MADISON, Wis. — As thousands of University of Wisconsin students and their families prepare to celebrate their graduation, the federal government has revised its estimate of how much profit they will earn from the loans many students took out to pay for their education. The Congressional Budget Office is now projecting the government will make a $51 billion profit from student loans in fiscal year 2013, roughly $6 billion more than Exxon-Mobil, the most profitable corporation in the U.S. in 2012, according to a report in the Huffington Post.
One Wisconsin Now Executive Director Scot Ross commented, “It is obscene that our government is projected to make more off the loans students have taken out to pursue their higher education than the most profitable corporation in the country made in net profits last year. “
Student loan debt was the only consumer debt to increase during the Great Recession that began in 2007. Total student loan debt in the U.S. surpassed one trillion dollars in 2012, and is now the second largest form of consumer debt in the nation, exceeding credit cards and auto loans and trailing only mortgage debt. Federally originated student loans account for approximately $850 billion of the trillion dollars of debt.
Ross noted that the already outrageous profiteering off the aspirations of college students could get even worse.
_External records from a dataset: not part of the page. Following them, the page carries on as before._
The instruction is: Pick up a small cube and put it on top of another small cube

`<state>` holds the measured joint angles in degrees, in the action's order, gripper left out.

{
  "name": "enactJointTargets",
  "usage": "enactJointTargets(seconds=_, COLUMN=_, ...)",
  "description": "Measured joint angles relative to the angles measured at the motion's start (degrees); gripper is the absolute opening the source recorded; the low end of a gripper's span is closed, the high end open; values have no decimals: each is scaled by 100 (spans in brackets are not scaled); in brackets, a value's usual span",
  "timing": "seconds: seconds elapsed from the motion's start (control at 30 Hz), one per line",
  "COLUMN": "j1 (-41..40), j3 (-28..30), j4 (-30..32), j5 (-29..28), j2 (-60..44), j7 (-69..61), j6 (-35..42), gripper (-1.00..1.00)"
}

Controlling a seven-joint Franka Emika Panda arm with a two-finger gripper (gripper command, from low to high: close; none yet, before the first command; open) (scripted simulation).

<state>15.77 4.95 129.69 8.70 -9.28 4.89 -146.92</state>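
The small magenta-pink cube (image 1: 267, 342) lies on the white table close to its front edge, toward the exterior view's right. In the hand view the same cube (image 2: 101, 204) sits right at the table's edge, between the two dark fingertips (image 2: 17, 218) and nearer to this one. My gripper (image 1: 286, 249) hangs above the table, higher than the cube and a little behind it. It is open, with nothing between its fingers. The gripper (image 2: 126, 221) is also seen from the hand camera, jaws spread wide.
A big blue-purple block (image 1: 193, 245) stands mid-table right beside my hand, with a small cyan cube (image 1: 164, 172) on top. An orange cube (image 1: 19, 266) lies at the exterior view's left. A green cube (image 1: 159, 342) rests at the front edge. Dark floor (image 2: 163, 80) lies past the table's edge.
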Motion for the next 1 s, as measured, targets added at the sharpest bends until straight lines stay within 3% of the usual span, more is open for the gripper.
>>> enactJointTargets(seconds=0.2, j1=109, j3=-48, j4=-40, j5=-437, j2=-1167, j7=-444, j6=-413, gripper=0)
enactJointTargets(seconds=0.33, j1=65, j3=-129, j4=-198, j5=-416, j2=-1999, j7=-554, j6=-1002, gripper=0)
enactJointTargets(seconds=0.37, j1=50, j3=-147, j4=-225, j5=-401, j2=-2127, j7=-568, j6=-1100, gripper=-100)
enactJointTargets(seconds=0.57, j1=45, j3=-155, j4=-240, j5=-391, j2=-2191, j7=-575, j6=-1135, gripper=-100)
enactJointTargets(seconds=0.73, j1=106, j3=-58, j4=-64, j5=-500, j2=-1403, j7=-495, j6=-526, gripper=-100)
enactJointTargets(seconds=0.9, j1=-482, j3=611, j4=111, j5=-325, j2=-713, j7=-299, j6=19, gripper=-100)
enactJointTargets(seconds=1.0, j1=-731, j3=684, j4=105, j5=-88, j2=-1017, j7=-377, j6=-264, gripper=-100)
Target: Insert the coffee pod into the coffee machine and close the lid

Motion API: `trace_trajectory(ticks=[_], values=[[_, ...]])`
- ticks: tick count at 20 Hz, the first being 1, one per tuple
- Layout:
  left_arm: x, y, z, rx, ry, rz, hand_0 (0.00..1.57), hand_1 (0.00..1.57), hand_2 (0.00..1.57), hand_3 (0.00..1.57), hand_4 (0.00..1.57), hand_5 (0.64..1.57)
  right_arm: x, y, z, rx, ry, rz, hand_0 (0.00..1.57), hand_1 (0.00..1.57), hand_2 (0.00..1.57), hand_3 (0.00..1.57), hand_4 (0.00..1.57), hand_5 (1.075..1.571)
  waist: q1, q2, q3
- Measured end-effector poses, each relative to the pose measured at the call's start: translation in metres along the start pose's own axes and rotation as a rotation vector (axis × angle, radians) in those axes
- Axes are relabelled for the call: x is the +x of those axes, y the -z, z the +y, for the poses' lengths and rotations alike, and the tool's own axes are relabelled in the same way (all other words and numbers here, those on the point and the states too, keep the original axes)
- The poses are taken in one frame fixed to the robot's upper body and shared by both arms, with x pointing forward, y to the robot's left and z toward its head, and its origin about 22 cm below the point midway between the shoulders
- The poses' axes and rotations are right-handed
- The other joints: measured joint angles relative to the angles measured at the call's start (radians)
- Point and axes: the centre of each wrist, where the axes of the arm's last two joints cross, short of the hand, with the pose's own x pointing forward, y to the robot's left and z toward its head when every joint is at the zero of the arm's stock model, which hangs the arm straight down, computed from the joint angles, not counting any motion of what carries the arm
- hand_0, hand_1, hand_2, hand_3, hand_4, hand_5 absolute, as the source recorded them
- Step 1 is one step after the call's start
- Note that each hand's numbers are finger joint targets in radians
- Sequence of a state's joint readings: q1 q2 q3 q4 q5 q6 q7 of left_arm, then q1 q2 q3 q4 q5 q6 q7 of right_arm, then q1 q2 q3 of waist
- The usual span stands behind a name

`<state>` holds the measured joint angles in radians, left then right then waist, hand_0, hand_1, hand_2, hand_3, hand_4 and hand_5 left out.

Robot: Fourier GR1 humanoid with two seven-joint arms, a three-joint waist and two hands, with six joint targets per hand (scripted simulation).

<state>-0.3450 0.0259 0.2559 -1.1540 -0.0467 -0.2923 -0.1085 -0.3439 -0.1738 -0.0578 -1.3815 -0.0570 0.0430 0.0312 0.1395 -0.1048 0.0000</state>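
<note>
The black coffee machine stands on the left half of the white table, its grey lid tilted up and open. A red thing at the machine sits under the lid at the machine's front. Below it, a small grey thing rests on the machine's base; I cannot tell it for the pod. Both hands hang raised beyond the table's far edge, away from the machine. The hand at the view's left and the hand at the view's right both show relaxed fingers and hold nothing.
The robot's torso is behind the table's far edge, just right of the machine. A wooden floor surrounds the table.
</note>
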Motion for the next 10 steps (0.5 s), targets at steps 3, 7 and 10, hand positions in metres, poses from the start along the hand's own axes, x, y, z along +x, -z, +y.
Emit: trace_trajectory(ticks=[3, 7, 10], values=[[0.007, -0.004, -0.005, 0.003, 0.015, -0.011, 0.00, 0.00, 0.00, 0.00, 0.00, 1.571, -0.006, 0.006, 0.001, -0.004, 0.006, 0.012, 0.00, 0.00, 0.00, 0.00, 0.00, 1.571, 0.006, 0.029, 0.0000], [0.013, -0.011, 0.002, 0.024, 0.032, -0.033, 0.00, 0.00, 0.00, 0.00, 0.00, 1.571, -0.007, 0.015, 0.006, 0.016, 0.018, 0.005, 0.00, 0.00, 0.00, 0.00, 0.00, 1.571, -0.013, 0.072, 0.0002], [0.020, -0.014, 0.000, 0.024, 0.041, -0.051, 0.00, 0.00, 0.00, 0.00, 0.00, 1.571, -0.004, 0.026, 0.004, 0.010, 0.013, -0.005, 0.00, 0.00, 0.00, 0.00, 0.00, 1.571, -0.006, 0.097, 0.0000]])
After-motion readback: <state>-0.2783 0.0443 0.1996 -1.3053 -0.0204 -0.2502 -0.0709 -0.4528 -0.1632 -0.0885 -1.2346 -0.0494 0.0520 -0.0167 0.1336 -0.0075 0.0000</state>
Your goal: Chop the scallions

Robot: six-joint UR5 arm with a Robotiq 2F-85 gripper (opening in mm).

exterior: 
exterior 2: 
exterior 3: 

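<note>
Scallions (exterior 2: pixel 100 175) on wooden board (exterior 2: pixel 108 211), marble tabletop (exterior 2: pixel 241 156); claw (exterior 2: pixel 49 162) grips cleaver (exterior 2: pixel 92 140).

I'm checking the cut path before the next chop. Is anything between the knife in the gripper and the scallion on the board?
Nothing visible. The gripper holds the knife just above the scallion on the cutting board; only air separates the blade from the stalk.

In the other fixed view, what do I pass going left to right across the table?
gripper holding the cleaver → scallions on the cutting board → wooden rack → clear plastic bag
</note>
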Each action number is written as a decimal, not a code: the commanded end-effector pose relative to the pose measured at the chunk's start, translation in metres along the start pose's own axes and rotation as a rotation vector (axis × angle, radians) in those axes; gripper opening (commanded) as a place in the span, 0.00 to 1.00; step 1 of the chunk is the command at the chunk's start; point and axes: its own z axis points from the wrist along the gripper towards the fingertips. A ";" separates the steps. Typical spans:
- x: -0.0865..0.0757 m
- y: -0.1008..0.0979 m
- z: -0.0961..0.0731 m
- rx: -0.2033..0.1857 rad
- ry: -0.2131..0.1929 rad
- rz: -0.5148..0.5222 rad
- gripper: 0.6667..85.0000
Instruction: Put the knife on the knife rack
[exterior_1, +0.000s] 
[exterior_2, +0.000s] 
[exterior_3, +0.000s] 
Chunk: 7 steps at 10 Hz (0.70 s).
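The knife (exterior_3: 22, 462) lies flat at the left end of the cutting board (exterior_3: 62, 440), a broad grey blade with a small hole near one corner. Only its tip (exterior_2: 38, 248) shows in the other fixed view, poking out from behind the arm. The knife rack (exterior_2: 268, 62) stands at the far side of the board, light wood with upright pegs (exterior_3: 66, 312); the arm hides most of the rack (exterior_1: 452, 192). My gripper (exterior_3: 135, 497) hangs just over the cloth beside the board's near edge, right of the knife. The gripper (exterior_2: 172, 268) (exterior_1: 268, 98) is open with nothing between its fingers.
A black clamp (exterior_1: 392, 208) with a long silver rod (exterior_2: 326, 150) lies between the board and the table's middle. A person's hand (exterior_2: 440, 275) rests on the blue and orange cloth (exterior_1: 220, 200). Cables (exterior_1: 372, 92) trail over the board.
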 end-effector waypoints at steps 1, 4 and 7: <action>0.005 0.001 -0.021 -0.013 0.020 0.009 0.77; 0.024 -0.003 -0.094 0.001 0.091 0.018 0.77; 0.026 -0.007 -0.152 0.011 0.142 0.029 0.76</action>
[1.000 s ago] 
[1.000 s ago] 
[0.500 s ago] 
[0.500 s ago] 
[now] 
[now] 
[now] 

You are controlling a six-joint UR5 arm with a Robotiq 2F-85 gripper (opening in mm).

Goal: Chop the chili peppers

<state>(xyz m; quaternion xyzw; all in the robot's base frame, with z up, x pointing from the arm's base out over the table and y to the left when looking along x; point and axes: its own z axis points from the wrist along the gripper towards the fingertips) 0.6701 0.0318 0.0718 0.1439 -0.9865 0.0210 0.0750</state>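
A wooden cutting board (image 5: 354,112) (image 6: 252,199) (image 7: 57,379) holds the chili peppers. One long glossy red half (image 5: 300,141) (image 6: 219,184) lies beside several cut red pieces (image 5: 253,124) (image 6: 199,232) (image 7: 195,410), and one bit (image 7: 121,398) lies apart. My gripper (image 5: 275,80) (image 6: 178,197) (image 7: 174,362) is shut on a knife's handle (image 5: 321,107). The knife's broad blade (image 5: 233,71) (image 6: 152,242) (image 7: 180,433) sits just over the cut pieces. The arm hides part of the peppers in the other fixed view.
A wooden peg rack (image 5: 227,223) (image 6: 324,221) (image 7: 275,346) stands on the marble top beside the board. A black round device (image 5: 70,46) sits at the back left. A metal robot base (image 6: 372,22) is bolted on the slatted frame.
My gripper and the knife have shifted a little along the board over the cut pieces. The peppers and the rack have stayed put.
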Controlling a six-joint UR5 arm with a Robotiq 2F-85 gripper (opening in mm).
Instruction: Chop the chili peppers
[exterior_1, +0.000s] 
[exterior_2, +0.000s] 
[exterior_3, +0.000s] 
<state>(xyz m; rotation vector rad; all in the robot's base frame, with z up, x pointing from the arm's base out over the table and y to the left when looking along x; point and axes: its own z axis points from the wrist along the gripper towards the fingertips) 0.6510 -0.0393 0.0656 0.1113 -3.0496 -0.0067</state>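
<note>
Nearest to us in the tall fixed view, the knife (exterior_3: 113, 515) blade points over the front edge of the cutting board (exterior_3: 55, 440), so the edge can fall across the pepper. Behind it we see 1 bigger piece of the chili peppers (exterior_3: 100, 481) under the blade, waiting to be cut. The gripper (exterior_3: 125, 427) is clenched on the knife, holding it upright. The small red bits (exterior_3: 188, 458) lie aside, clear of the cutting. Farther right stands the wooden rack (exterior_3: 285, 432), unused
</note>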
Unless Congress acts, interest rates on federal student loans are set to double as of July 1st. Alternately, U.S. Senator Elizabeth Warren of Massachusetts has proposed helping students by giving them the same interest rates, now under 1%, for their federal loans as big banks get when they borrow money from the Federal Reserve.
He said, “There are clear choices before Congress. They can do nothing and allow the trillion dollar student loan debt crisis to continue hurting students and their families and dragging down our economy. Or they can start to take real action, like that proposed by Senator Warren, to give the finances of students and their families the same attention as the profits of big banks.”
Original research by the One Wisconsin Institute found that the impact of the trillion-dollar student loan debt crisis goes far beyond students and their families. Graduates with a Bachelors degree report making average monthly payments of $350 for an average term of 18.7 years. The economy-wide detrimental impacts of this debt include over $200 million in lost new auto sales every year and significantly lower rates of home purchasing and ownership among graduates earning solid middle class incomes but are saddled with student loan debt.
The Institute’s research was recently confirmed in the Federal Reserve Bank of New York’s survey of consumer debt that found student loan debt negatively impacted the ability of individuals to finance auto and home purchases. In addition, The U.S. Federal Reserve has identified rising levels of student loan debt as a risk to economic recovery.
“Allowing the trillion-dollar student loan debt crisis to continue to fester is bad policy for our economy and an insult to the middle class and students. Profiteering at obscene levels from students pursuing a higher education and turning higher education from a pathway to the middle class into a sentence of indebtedness must stop. Now,” concluded Ross.